Problem requirements
The answer must consist of every line below that contains the word "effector".

Input data
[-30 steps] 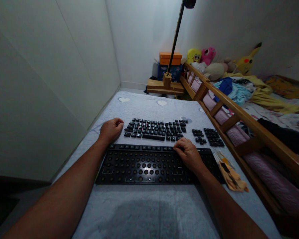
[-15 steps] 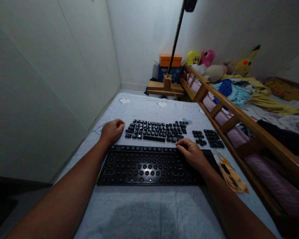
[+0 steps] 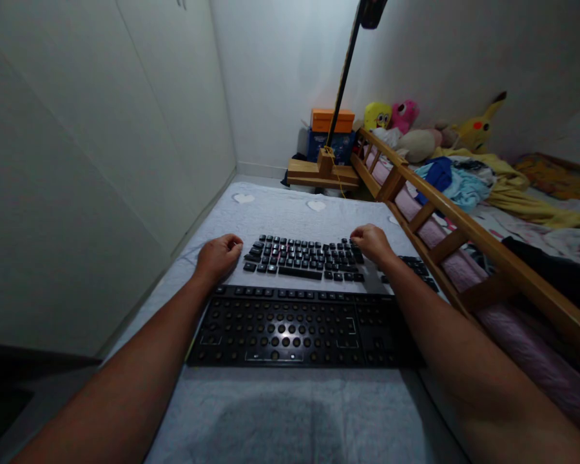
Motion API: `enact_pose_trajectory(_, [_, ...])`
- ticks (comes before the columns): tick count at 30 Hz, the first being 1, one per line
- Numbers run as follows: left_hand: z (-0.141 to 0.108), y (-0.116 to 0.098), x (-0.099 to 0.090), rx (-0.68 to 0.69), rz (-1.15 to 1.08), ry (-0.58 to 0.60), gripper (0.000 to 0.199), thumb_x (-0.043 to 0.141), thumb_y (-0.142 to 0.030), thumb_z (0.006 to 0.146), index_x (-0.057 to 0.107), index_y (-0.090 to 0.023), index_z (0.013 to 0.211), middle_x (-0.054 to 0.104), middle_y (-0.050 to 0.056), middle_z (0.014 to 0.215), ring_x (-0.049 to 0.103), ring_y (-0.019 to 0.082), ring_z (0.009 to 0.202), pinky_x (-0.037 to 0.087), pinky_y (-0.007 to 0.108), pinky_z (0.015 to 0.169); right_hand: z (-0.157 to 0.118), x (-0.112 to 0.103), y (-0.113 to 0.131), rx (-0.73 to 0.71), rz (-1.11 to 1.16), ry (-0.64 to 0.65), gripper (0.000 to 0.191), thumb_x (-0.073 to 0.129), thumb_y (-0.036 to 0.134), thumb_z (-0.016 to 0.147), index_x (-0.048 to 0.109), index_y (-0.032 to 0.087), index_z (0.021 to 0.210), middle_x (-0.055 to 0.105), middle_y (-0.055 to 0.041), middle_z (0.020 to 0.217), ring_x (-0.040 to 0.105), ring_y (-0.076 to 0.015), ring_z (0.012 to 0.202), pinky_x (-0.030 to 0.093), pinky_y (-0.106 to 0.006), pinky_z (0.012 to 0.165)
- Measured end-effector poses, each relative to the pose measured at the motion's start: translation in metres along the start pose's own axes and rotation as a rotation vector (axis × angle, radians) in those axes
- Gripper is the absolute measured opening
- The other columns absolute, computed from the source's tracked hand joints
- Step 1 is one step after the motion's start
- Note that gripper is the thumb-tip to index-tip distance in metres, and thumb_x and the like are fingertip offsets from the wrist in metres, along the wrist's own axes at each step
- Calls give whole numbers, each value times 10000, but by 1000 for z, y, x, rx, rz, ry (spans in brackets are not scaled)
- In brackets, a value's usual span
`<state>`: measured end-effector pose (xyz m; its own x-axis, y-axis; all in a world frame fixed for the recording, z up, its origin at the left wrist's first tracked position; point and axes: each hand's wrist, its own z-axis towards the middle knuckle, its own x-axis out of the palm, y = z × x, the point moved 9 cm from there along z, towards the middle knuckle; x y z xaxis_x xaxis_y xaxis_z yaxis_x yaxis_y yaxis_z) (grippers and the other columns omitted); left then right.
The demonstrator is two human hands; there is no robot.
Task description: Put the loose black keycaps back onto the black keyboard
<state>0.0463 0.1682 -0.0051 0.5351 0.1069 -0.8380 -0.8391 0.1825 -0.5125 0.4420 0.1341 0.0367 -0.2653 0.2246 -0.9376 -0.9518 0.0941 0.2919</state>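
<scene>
A black keyboard (image 3: 299, 325) lies flat on the cloth-covered surface with most of its key positions bare; a top row of keys is still fitted. Behind it, loose black keycaps (image 3: 299, 273) are laid out in keyboard order. My left hand (image 3: 220, 254) rests at the left end of these keycaps, fingers curled with the thumb against them; anything inside is hidden. At the far right corner of the layout, my right hand (image 3: 371, 242) pinches at a small keycap, its fingertips covering that spot. My right forearm partly hides another group of keycaps (image 3: 418, 267).
A wooden bed rail (image 3: 454, 225) runs along the right side, with bedding and plush toys beyond it. On the left stands a pale cabinet (image 3: 101, 148). Past the far edge is a wooden stand (image 3: 323, 169) with a pole and stacked boxes (image 3: 332, 120).
My right hand has moved away from me, from the keyboard's upper edge to the far right corner of the loose keycaps. My left hand has stayed put. The view has shifted slightly.
</scene>
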Motion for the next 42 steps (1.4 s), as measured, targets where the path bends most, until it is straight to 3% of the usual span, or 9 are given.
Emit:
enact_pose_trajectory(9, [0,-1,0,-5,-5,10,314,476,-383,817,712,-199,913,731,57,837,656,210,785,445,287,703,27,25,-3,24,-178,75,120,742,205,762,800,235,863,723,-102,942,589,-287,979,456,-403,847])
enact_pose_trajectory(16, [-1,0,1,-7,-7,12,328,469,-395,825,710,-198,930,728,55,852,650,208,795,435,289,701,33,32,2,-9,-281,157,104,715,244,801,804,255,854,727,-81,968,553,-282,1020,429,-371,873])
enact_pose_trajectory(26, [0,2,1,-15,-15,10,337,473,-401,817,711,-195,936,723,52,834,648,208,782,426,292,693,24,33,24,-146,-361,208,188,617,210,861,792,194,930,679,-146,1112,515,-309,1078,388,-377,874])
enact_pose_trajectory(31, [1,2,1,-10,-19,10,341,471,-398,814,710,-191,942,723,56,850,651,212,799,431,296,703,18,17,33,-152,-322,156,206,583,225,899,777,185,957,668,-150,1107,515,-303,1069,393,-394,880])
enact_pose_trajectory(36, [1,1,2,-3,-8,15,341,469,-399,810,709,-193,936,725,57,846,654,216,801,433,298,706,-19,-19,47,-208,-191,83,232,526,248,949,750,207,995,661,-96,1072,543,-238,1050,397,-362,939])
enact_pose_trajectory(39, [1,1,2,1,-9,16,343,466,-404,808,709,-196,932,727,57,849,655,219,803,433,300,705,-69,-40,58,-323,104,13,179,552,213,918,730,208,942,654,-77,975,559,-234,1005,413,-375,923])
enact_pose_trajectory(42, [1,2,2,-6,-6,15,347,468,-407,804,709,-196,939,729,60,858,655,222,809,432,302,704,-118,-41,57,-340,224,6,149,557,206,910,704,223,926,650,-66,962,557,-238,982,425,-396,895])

Reply
- Measured end-effector poses, each relative to the pose measured at the motion's start: translation in metres along the start pose's own axes and rotation as a rotation vector (axis × angle, radians) in those axes
`<state>`: measured end-effector pose (xyz m; its own x-axis, y-axis; all in a world frame fixed for the recording, z up, its origin at the left wrist's first tracked position; point and axes: each hand's wrist, its own z-axis towards the middle knuckle, its own x-axis out of the palm, y = z × x, the point moved 9 cm from there along z, towards the middle knuckle; x y z xaxis_x xaxis_y xaxis_z yaxis_x yaxis_y yaxis_z) (grippers and the other columns omitted); left then right.

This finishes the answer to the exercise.